▸ **TASK STATEMENT**:
Every line that holds the word "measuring" needs to be copied from the data below.

▸ **SUPPLIED MATERIAL**:
========================
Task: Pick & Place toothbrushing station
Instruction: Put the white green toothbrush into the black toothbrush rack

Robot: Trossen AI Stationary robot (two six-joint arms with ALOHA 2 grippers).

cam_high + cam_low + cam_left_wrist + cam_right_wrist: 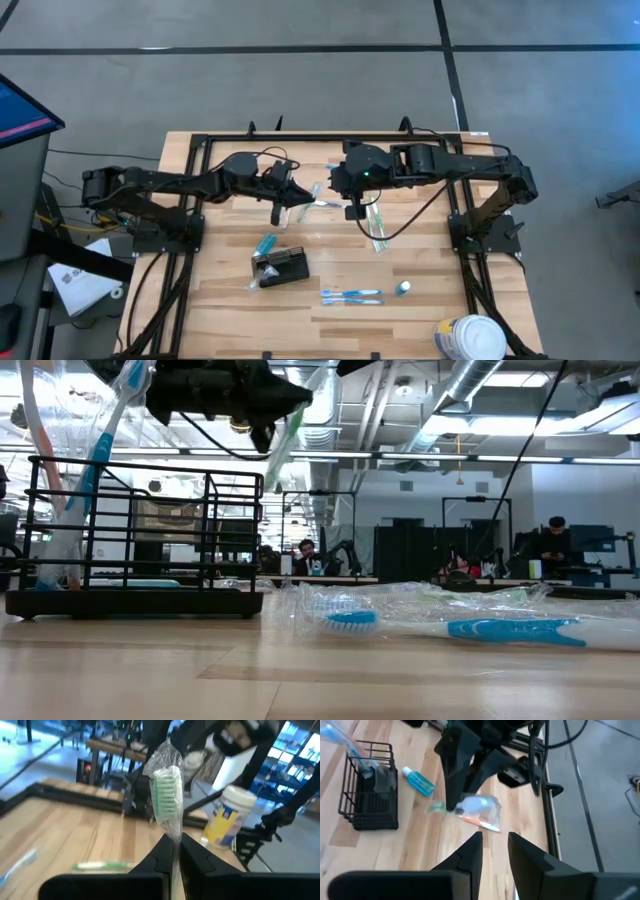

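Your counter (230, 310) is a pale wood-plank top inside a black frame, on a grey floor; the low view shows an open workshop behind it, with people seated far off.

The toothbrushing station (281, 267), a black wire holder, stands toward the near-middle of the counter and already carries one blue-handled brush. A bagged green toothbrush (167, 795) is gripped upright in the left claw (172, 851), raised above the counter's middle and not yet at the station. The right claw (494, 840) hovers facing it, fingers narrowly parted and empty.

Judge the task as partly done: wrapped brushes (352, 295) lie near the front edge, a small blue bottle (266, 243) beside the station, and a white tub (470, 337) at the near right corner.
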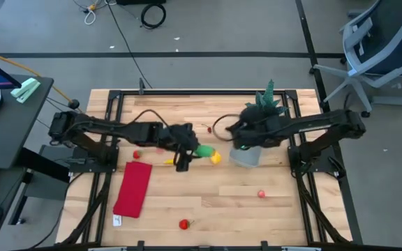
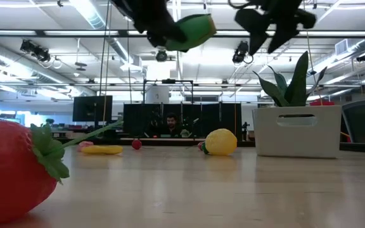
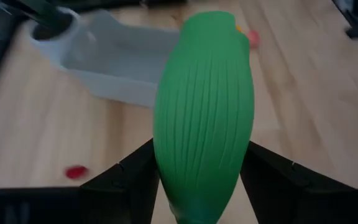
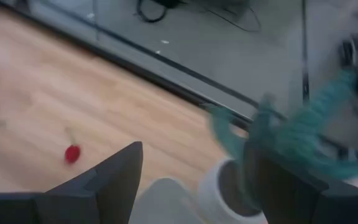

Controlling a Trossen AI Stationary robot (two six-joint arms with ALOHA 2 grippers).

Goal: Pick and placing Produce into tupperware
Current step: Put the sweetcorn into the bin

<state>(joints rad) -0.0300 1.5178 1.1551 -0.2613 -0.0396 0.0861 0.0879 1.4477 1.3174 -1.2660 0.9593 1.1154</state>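
Observation:
My left gripper [image 1: 187, 156] hangs over the table's middle, shut on a green ribbed toy vegetable [image 3: 204, 118], which the low view [image 2: 192, 30] shows high above the board. The translucent tupperware [image 1: 246, 156] sits on the table just right of it, also seen in the left wrist view [image 3: 117, 59]. My right gripper [image 4: 197, 180] is open and hovers over the tub's far edge [image 1: 237, 138], holding nothing. More produce lies on the wood: a yellow lemon [image 2: 220, 141], a yellow piece [image 1: 168, 161], a strawberry [image 1: 183, 224] and small red pieces [image 1: 262, 194]. My left gripper pinches the green vegetable between its two fingers [image 3: 132, 177], on the flanks near one end [image 3: 169, 180]. The fingers come level from the table's left and lie along it. The rest sticks out past the fingertips toward the tub. It is lifted clear of the table.
A spiky green plant in a white pot [image 1: 269, 104] stands just beyond the tub, close to my right gripper. A flat red cloth [image 1: 132, 188] lies near the left front. Bare wood stretches along the near side [image 1: 229, 206]. A person sits far behind the table [image 2: 171, 123].

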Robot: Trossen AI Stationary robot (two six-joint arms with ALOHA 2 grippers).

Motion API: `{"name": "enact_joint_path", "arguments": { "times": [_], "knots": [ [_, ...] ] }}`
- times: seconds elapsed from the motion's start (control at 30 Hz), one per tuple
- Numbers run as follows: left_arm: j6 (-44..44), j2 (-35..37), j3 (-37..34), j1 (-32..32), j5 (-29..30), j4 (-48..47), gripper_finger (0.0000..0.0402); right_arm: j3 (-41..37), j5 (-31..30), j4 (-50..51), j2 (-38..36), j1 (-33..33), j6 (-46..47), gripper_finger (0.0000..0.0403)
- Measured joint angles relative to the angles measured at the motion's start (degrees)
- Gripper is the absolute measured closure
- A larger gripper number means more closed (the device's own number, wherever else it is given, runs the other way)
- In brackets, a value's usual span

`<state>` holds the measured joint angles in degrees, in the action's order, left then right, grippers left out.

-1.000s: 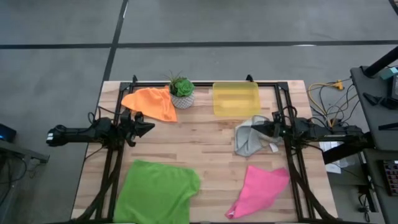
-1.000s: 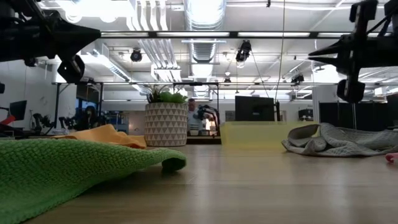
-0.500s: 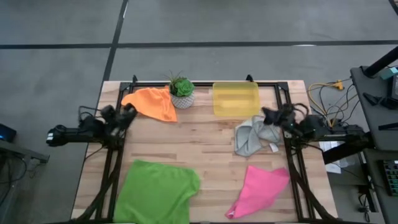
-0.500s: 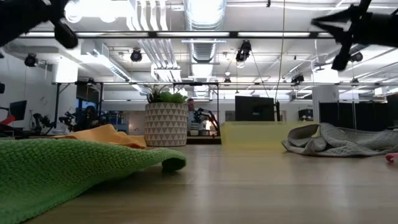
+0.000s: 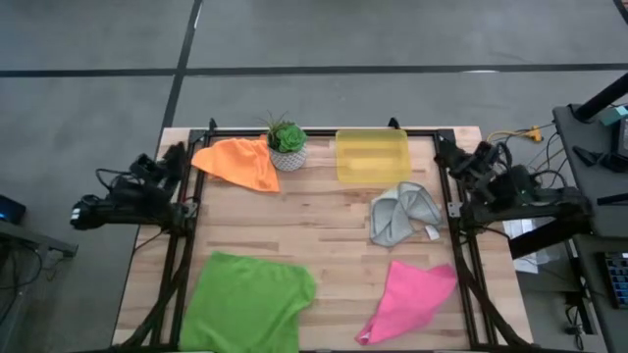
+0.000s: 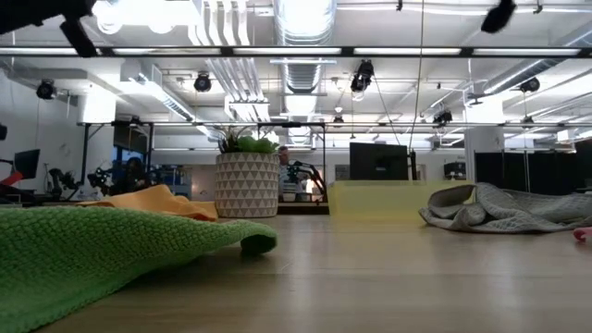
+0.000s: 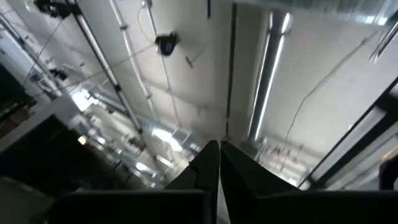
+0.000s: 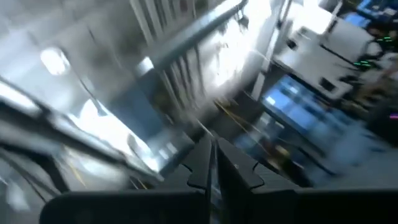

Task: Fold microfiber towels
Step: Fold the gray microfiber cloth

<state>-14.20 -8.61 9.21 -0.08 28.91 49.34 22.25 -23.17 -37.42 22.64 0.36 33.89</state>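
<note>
Wooden plank bench (image 5: 324, 235). Spiky plant in white patterned pot (image 5: 287, 147) at back. Orange towel (image 5: 240, 163) just left of pot, rumpled. Grey towel (image 5: 399, 213) crumpled, right of pot, nearer front. Green towel (image 5: 247, 300) nubby, front left. Pink towel (image 5: 410, 298) front right. See-through yellow bin (image 5: 372, 155) right of pot. Left jaws (image 5: 175, 157) pressed together, holding nothing, at left bench edge. Right jaws (image 5: 444, 149) same, right edge.

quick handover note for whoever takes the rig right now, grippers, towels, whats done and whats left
Left gripper: shut, empty, at the table's left edge.
Right gripper: shut, empty, at the right edge.
Orange towel: far left, beside the potted plant.
Grey towel: crumpled, near the yellow bin.
Green towel: near left, spread loosely.
Pink towel: near right.
Done: nothing neatly folded.
Left: all four towels.
</note>
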Motion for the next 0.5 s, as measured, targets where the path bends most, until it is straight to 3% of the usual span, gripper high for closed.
{"name": "enact_joint_path", "arguments": {
  "times": [0.13,0.3,0.4,0.5],
  "knots": [
    [0.4,-6.7,7.3,0.0,0.0,-9.3,0.0402,13.8,1.3,21.7,7.1,0.0,-8.6,0.0385],
    [3.0,-15.5,18.4,0.0,0.0,-24.0,0.0402,30.3,1.1,60.2,14.8,-0.4,-13.7,0.0385],
    [3.1,-19.9,23.5,0.0,0.0,-34.1,0.0402,37.2,2.1,79.4,20.1,-0.5,-14.7,0.0385],
    [3.2,-23.6,26.2,0.0,0.0,-37.7,0.0402,40.7,4.1,90.8,25.3,-0.5,-15.2,0.0385]
  ]
}}
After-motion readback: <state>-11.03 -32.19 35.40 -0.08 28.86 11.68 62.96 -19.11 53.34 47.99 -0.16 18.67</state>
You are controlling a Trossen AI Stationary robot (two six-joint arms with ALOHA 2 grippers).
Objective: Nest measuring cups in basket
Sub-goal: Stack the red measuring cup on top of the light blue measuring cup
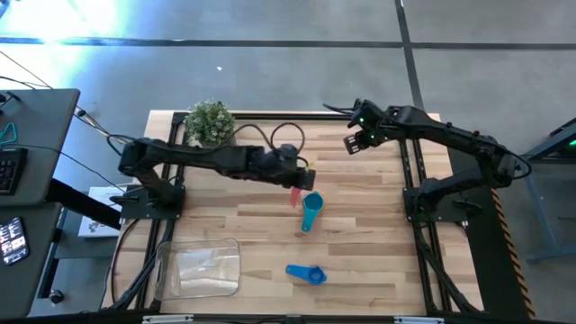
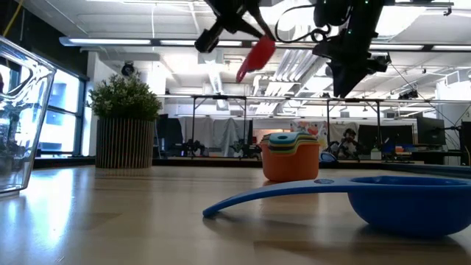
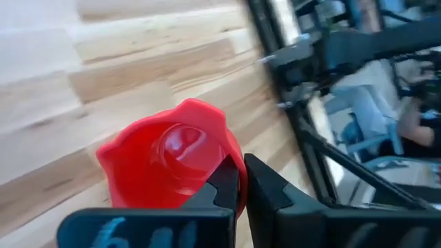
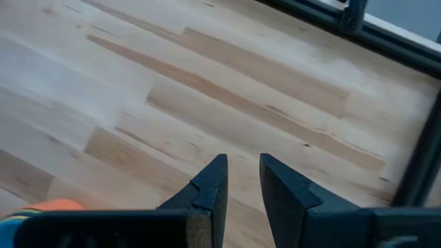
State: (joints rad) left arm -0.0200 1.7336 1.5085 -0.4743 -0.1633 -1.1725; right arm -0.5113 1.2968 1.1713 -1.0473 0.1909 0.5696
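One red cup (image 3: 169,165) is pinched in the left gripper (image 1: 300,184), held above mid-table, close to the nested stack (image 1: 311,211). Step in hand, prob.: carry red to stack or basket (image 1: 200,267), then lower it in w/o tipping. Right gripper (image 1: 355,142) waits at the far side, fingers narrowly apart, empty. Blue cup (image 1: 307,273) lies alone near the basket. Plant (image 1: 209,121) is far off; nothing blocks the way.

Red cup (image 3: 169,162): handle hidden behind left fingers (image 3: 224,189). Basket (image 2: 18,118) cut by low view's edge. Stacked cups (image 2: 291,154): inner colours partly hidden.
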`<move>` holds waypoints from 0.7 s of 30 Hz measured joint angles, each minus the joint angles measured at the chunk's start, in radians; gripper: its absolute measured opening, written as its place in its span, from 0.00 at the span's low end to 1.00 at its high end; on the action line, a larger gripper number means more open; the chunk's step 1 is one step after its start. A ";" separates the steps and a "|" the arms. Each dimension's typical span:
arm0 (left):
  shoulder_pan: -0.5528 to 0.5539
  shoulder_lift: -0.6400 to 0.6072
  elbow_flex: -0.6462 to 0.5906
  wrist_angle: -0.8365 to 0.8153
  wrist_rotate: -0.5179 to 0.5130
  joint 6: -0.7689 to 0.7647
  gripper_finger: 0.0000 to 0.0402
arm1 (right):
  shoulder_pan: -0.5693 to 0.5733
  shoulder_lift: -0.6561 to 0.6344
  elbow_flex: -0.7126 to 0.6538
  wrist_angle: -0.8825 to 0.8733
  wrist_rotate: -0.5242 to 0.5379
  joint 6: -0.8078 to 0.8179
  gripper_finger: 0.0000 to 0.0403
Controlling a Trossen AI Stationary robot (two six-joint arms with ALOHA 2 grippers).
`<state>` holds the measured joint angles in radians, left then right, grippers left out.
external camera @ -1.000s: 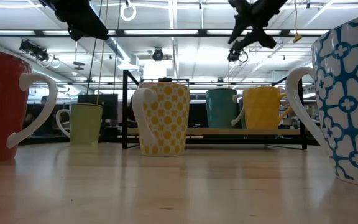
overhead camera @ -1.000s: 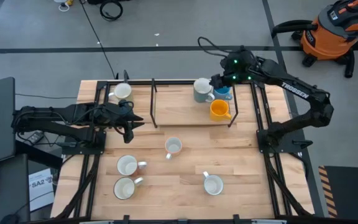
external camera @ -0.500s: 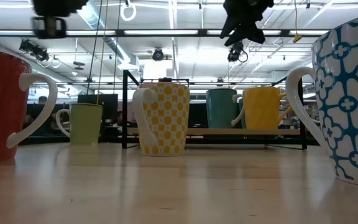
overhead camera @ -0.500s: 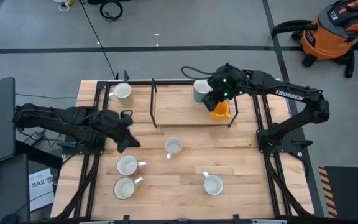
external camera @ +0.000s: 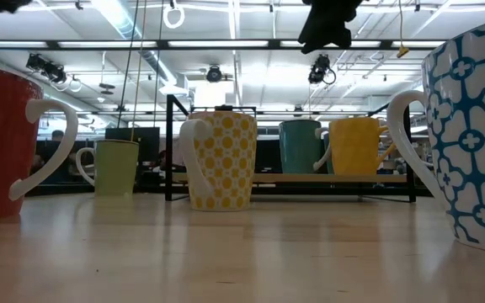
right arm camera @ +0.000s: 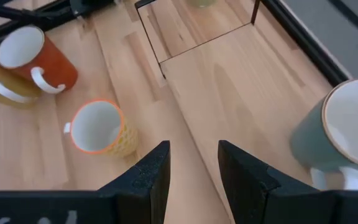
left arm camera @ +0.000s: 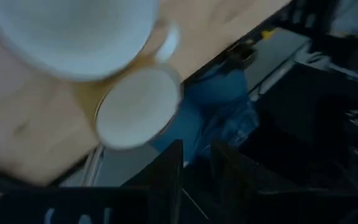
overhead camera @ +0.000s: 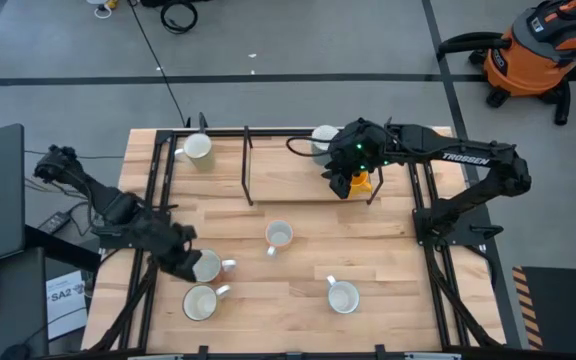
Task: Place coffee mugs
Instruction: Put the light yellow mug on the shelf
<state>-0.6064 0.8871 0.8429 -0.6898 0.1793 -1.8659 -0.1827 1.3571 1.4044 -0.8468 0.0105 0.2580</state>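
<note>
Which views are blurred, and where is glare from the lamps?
Left wrist view: the mugs are smeared by motion blur. Low view: bright ceiling lamps glare behind the rack; the nearest blue-patterned mug looks soft. High view: evenly lit and sharp, with faint shadows on the table.

The left wrist view is blurred; two mugs (left arm camera: 137, 107) show only as pale rims. In the low view, the red mug (external camera: 11, 143) and blue-patterned mug (external camera: 470, 135) are cut off by the frame. From above, the right arm (overhead camera: 418, 160) covers the orange mug.
</note>
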 joint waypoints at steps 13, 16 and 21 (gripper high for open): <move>-0.175 0.224 0.000 -0.006 0.023 -0.229 0.22 | 0.032 0.000 0.000 0.006 -0.001 -0.052 0.35; -0.192 0.268 0.000 -0.006 0.077 -0.258 0.22 | 0.033 0.000 0.000 0.008 -0.002 -0.052 0.35; -0.215 0.300 0.000 -0.005 0.113 -0.275 0.22 | 0.033 0.000 0.000 0.008 -0.003 -0.052 0.35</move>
<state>-0.8214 1.1867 0.8425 -0.6943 0.2922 -2.1407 -0.1497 1.3567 1.4044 -0.8391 0.0078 0.2062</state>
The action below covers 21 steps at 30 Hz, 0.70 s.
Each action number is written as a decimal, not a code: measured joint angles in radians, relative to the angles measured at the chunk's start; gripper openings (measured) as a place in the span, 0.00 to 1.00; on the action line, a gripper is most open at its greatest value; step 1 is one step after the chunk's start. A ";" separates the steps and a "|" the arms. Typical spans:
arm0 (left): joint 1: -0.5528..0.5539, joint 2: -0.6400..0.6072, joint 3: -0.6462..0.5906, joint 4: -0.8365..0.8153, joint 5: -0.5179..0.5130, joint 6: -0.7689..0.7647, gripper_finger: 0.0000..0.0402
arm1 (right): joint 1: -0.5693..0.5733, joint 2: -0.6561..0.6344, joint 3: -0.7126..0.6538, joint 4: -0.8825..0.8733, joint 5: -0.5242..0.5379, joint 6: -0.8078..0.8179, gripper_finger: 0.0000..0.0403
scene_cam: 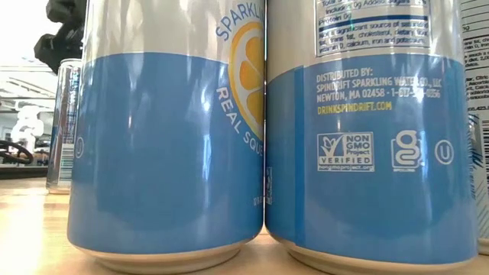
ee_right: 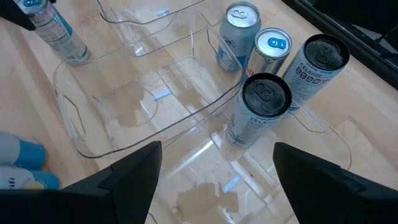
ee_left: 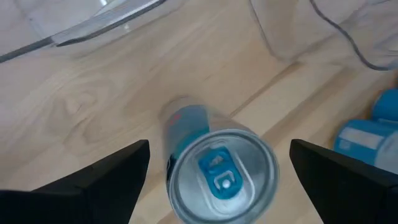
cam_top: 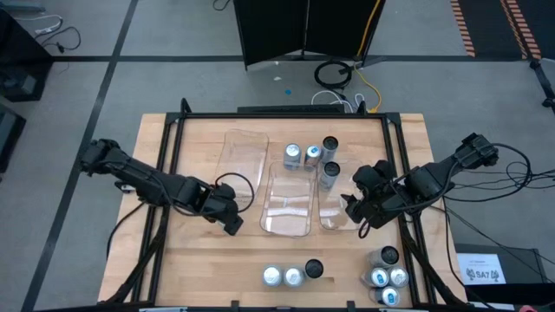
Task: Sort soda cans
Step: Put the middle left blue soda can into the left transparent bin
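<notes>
- On the wooden bench (cam_top: 199,260), three clear trays (cam_top: 288,204) are laid side by side in the middle, and the soda cans are found in several groups.
- Two cans with bright or blue tops and two dark-topped cans (ee_right: 264,106) are seen at the far ends of the middle and right trays; at least one dark-topped can stands inside the right tray.
- Three cans (cam_top: 292,275) are placed at the near edge of the bench, and four more (cam_top: 386,276) at the near right corner.
- One blue-tabbed can (ee_left: 217,171) is seen in the left wrist view, standing on the bare wood between the two dark fingers.
- The left pincer (cam_top: 232,224) is held wide open just over this can, with nothing gripped yet; the left arm is stretched low from the left side towards the trays.
- The step in hand is judged to be the approach to this single can; next, the pincer must be lowered around the can and closed, with the can kept centred so that it is not tipped.
- The right pincer (cam_top: 357,217) is held fairly wide and empty above the near end of the right tray, with the right arm bent in from the right edge.
</notes>
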 joint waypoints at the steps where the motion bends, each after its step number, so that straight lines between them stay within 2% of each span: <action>1: 0.001 0.008 0.000 0.002 0.006 0.001 0.98 | 0.000 0.000 0.000 0.000 0.000 0.000 0.75; 8: -0.005 0.071 0.000 -0.052 0.055 0.008 0.98 | 0.000 0.000 0.000 0.007 0.000 0.000 0.75; 11: -0.006 0.085 0.000 -0.060 0.056 0.008 0.95 | 0.000 0.000 0.000 0.007 0.002 0.000 0.75; 15: -0.005 0.086 0.000 -0.057 0.056 0.008 0.84 | 0.000 0.000 0.000 0.006 0.002 0.000 0.75; 21: -0.004 0.085 0.001 -0.059 0.056 0.008 0.62 | 0.000 0.000 0.000 0.006 0.002 -0.016 0.75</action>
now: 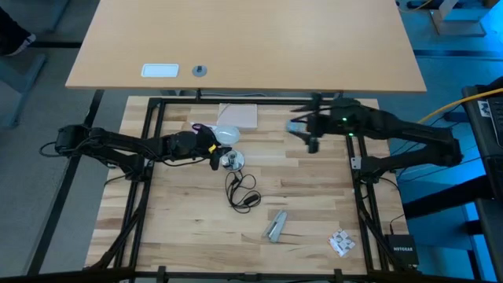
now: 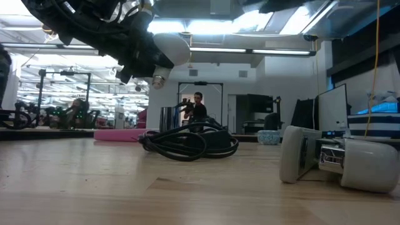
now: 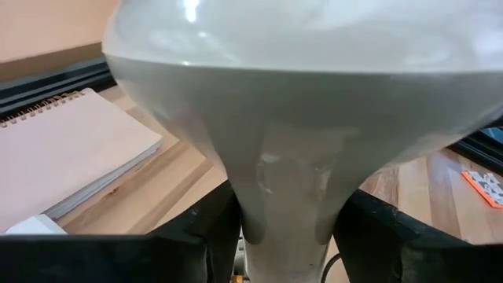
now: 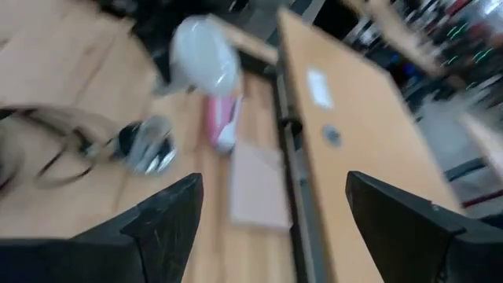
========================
▸ **RESPONSE BOX**:
Objective: Nest measuring cups in basket
Sub-goal: Stack the red measuring cup on top of the light blue measuring cup

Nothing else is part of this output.